Mit dem Beschluss setzt die Südtiroler Landesregierung Maßnahmen aus der Nachhaltigkeitsstrategie Südtirol 2030 und dem Klimaplan 2040 um. Ziel ist es, sensible Natur- und Berggebiete vor zusätzlichen Belastungen durch Lärm, Emissionen und erhöhtes Verkehrsaufkommen zu schützen.
Landeshauptmann Arno Kompatscher betonte, dass die neue Regelung zwar nicht alle Probleme auf den Passstraßen löse, jedoch ein wichtiger Schritt für mehr Klima-, Natur- und Umweltschutz sei.
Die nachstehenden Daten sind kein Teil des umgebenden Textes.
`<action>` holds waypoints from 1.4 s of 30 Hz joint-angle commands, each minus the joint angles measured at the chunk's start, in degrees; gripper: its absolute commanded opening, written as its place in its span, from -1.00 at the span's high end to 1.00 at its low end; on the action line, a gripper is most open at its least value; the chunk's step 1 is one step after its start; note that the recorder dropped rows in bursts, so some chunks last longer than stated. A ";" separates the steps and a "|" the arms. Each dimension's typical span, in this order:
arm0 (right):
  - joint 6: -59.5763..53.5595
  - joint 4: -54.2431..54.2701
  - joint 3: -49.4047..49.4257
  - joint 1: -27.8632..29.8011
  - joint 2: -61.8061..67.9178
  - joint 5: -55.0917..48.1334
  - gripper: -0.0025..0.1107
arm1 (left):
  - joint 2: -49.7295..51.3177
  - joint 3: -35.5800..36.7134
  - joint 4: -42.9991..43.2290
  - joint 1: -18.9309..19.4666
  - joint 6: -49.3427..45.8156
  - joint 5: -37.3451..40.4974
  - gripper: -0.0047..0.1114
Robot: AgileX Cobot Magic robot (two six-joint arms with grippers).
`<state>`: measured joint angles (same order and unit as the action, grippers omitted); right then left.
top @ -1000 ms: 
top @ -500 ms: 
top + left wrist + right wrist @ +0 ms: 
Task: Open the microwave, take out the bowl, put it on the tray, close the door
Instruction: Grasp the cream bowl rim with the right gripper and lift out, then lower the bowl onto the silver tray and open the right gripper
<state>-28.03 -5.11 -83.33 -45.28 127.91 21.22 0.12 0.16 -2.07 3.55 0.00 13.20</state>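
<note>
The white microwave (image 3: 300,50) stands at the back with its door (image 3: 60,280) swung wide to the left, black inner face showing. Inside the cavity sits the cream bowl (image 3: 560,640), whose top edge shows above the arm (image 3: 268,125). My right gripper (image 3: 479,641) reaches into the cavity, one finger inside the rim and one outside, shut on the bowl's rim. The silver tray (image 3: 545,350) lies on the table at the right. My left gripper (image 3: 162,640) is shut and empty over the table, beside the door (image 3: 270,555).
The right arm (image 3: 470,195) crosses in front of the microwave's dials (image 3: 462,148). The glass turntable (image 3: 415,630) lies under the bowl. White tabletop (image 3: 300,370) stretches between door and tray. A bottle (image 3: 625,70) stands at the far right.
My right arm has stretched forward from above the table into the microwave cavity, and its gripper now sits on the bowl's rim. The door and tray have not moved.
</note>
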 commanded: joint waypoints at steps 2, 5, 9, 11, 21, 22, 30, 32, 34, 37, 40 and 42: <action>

Das Verbot gilt für alle organisierten Motorsportveranstaltungen – unabhängig davon, ob Autos, Motorräder oder Traktoren eingesetzt werden und unabhängig von deren Antriebssystem.
Bei Verstößen drohen Verwaltungsstrafen. Die neuen Bestimmungen gelten auch für laufende Genehmigungsverfahren. Weitere Informationen zu den betroffenen Straßenabschnitten sollen in Kürze online veröffentlicht werden.